• Problem to work on
Report back each line of the records that contains the string "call".

[[ Records provided open ]]

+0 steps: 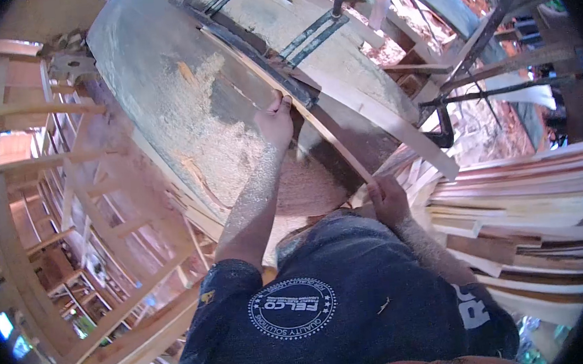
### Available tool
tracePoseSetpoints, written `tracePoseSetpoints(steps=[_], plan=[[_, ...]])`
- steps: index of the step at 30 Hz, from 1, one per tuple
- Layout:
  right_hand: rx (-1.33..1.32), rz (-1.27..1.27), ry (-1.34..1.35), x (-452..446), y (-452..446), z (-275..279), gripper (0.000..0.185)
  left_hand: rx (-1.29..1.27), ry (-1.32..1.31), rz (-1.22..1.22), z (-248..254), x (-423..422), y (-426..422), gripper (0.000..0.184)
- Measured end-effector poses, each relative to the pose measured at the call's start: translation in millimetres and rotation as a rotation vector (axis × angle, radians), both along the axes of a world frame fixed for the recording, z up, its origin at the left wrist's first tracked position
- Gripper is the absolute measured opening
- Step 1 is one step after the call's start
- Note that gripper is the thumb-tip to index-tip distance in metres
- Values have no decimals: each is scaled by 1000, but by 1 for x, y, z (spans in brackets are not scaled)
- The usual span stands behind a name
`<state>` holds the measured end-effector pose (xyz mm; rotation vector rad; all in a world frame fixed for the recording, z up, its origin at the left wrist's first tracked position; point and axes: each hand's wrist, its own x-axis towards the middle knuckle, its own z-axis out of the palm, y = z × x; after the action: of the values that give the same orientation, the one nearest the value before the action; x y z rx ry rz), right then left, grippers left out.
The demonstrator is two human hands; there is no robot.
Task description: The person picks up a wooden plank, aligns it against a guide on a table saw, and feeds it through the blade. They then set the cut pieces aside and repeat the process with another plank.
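A long thin wooden strip (333, 139) lies at a slant over a sawdust-covered machine table (149, 63), along a dark straight bar (253, 55). My left hand (276, 122) is closed on the strip about midway, thumb on top, beside the near end of the bar. Closer to my body, my right hand (389, 200) grips the strip's near end, its fingers partly hidden. Sawdust coats both my forearms. A pale board (391, 128) lies to the right of the bar, under black clamp-like rods (313, 38).
Wooden frames and slatted racks (4, 228) stand on the left. Stacked boards (523, 210) fill the right side. Dark metal bars (498, 91) stick out at the upper right. Loose sawdust (219, 147) is heaped on the table.
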<state>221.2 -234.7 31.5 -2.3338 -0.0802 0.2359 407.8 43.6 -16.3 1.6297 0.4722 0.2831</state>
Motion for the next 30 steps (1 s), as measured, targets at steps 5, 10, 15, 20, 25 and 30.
tracePoseSetpoints(steps=[5,10,15,20,25,30], plan=[[-48,-9,-120,3,5,-5,25,-89,57,-30,1,2,5,33],[-30,-22,-216,6,8,-7,23,-2,-35,-19,-26,11,13,31],[22,-56,-126,12,12,-8,23,-84,-17,4,-2,13,8,29],[38,-76,-112,17,18,-6,23,-126,12,-32,1,17,14,27],[59,-75,-144,24,23,-7,25,-140,107,-10,4,21,17,37],[60,-58,-95,31,27,-3,27,-195,-41,40,-25,33,25,30]])
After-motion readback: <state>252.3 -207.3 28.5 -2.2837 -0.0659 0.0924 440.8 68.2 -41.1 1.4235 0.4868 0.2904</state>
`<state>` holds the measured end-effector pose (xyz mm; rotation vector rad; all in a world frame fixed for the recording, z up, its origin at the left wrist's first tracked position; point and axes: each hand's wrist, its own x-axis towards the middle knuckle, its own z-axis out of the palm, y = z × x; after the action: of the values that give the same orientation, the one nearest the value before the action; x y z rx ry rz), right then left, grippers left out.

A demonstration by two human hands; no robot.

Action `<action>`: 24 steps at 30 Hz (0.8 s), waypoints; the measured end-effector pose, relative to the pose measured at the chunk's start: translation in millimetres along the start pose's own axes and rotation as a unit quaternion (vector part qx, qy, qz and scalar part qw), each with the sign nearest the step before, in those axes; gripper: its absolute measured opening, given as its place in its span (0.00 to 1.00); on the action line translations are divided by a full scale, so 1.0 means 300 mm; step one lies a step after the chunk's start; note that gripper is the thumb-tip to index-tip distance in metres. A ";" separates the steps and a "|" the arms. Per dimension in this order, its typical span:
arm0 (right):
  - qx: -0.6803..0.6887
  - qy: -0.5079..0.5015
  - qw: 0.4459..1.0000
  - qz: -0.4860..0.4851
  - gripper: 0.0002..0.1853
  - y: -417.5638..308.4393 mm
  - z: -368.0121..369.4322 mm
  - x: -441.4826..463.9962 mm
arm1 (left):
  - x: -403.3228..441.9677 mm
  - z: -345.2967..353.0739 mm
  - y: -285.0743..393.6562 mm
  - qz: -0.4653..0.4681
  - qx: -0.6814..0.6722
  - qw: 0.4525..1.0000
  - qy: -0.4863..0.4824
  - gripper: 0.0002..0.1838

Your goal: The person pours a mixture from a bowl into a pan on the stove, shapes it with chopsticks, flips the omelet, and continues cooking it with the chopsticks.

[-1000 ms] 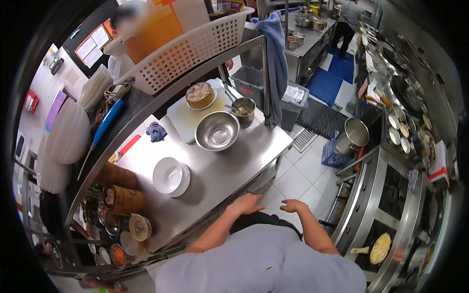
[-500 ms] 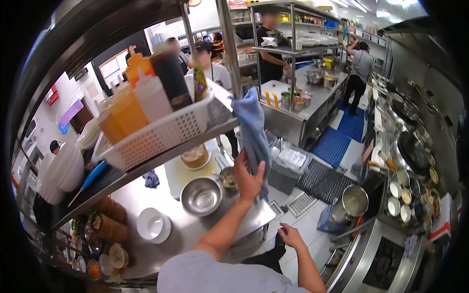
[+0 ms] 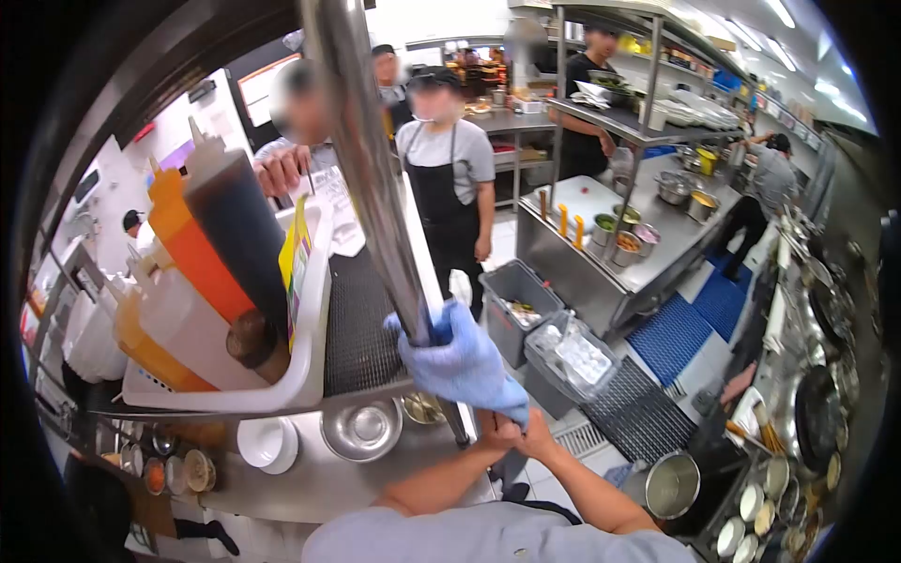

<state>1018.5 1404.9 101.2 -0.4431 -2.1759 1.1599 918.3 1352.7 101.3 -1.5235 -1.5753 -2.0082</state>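
A light blue cloth [image 3: 462,361] hangs at the shelf corner, wrapped round the foot of the steel post [image 3: 361,169]. Its lower part tapers down to my two hands. My left hand [image 3: 497,430] is closed at the cloth's lower end, just below the shelf edge. Right against it, my right hand [image 3: 535,435] is also closed on that end. The fingers overlap, and the bottom of the cloth is hidden by them. Just left of my hands, on the counter below, is a steel mixing bowl [image 3: 362,430].
A white basket [image 3: 305,375] of sauce bottles stands on the shelf. A person [image 3: 446,155] in a black apron faces the shelf, and a hand [image 3: 282,171] reaches over it from beyond. Grey bins [image 3: 518,305] stand on the floor. A large pot [image 3: 672,485] is at the right.
My right hand has come up from low beside me to join my left at the cloth's lower end. My view has moved closer to the post and shelf corner.
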 end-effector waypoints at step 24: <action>0.208 -0.455 0.821 -0.276 0.21 0.294 0.055 0.619 | 0.187 0.128 -0.112 -0.012 0.494 0.751 0.438 0.24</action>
<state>868.8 1546.3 89.5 1.0876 -2.3764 1.6026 893.3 1421.7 120.9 -0.0972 -1.6614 -1.1177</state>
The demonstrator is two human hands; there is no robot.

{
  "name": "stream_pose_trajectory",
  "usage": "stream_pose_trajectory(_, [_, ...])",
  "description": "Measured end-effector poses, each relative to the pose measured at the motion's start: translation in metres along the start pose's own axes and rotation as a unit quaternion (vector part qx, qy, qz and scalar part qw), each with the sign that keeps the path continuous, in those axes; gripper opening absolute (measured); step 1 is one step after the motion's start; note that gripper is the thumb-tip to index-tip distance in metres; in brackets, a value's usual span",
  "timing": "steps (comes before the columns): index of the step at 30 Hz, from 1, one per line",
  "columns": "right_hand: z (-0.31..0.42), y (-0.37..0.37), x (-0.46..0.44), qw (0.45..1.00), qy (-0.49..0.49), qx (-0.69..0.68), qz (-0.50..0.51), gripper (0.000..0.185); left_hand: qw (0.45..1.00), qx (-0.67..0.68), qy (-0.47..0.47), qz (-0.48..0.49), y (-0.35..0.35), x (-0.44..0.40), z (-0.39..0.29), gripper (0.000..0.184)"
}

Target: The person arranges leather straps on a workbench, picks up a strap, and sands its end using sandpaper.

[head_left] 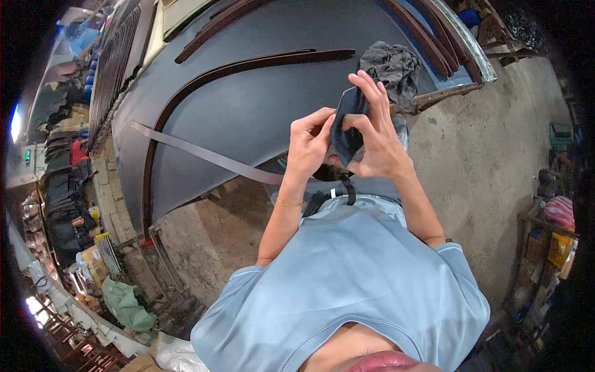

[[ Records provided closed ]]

• Response to this task
- Measured end-effector poses, each relative to the pose measured at the call's start: translation in millimetres and rotation as a rotation vector (axis × angle, radians), both along the axes of a world frame fixed for the recording, z up, its origin at the left wrist's first tracked position
- Step 1 is one step after the call's start

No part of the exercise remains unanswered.